WORK REQUIRED
Work through the data below and copy out every line where "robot" is found.

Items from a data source

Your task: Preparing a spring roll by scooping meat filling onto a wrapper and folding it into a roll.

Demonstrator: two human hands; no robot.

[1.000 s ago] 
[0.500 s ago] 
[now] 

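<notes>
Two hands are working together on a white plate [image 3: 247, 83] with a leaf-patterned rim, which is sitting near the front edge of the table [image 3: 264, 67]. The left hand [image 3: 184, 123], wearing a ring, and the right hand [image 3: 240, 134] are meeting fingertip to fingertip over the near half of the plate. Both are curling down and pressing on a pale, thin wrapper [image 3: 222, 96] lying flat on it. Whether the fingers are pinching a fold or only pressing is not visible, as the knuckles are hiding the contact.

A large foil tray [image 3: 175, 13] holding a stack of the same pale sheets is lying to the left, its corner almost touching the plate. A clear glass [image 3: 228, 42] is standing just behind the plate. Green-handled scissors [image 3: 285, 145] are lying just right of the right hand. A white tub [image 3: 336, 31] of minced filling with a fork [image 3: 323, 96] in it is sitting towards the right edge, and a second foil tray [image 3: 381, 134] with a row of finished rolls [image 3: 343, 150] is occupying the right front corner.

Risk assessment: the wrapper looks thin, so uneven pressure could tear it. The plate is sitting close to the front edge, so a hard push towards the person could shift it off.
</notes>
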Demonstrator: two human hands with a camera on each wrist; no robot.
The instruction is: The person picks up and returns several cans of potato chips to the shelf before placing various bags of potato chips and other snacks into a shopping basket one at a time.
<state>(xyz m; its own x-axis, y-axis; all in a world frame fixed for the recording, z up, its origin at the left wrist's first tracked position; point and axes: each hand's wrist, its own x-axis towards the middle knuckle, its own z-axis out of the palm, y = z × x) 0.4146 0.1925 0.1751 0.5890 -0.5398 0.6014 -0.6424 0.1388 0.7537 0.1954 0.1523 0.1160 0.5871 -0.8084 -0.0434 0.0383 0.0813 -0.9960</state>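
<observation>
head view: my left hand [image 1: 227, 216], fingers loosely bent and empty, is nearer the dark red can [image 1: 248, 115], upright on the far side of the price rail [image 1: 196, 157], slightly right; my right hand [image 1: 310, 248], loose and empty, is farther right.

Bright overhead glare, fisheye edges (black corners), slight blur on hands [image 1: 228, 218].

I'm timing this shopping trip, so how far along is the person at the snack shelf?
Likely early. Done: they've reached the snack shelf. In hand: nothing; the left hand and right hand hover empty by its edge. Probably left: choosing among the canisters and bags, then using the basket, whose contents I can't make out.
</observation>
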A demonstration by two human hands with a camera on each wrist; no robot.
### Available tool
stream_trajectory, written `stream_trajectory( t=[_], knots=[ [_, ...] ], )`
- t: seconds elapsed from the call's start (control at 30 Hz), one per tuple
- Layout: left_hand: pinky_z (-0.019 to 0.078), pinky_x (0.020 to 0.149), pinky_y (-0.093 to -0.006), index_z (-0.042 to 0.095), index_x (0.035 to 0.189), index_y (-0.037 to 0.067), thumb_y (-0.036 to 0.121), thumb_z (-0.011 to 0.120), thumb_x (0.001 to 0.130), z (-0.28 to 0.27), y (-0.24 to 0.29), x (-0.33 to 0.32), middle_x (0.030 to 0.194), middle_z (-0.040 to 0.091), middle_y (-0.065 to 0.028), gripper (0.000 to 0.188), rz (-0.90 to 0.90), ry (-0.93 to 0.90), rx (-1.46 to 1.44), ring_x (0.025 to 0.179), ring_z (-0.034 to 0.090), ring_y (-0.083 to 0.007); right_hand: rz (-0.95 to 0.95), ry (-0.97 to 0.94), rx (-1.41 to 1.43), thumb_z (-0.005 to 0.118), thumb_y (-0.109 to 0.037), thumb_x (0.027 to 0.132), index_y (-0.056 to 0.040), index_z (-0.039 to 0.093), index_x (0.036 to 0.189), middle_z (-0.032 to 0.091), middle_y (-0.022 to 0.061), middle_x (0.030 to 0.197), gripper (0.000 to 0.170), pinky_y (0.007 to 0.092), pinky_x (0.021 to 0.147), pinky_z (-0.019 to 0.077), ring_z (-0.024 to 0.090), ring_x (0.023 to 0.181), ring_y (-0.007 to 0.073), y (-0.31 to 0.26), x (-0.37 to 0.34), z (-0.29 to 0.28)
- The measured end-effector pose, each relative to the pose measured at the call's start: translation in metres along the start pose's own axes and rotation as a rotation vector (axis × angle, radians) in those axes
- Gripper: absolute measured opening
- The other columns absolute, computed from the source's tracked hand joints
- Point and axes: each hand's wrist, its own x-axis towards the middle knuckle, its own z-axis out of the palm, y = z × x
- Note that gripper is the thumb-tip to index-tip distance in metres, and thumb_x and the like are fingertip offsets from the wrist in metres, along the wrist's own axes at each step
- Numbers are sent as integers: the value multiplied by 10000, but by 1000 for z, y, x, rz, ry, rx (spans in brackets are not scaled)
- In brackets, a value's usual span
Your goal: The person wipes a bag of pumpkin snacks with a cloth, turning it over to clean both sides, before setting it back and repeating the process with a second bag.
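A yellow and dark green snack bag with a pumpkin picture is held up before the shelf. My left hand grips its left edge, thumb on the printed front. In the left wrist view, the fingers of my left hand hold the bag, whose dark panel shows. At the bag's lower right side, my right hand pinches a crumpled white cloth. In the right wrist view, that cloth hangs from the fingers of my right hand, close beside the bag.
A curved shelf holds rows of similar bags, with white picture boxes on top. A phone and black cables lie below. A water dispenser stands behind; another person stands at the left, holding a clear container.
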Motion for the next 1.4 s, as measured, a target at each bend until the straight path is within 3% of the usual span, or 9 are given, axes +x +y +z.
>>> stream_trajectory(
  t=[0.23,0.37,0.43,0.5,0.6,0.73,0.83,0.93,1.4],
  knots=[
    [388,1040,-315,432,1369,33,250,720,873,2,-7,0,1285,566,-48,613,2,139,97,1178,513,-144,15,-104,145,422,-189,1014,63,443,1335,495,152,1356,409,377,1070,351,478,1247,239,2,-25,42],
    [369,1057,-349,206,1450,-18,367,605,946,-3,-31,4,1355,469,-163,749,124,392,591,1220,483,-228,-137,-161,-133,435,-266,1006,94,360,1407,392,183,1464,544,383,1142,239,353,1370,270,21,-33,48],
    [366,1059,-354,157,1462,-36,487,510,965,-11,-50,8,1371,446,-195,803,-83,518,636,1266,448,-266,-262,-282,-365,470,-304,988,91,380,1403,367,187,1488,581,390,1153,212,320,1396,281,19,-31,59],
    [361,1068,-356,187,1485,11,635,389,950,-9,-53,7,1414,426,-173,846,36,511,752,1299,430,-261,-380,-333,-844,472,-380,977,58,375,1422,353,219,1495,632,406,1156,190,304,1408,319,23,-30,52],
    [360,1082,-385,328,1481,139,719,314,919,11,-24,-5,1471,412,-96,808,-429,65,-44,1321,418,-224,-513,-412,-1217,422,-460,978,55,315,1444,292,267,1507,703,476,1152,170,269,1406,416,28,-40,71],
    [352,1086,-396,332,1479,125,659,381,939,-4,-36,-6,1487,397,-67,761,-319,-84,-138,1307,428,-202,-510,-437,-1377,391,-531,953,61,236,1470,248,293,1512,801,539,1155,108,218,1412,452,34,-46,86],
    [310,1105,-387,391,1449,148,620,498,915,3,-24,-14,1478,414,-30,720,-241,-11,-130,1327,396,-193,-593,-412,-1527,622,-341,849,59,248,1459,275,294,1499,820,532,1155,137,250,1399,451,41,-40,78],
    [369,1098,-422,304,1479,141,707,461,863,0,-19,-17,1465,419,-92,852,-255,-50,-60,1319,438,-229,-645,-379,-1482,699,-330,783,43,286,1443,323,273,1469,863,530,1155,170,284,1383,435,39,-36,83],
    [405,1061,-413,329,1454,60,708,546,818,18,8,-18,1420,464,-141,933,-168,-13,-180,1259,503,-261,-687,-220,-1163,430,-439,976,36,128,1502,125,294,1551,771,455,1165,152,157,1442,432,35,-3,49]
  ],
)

SOLUTION BELOW
Demonstrator: two human hands; no robot.
Demonstrator: two human hands with a camera on each wrist; no robot.
A demonstration by two human hands with a camera on each wrist; no robot.

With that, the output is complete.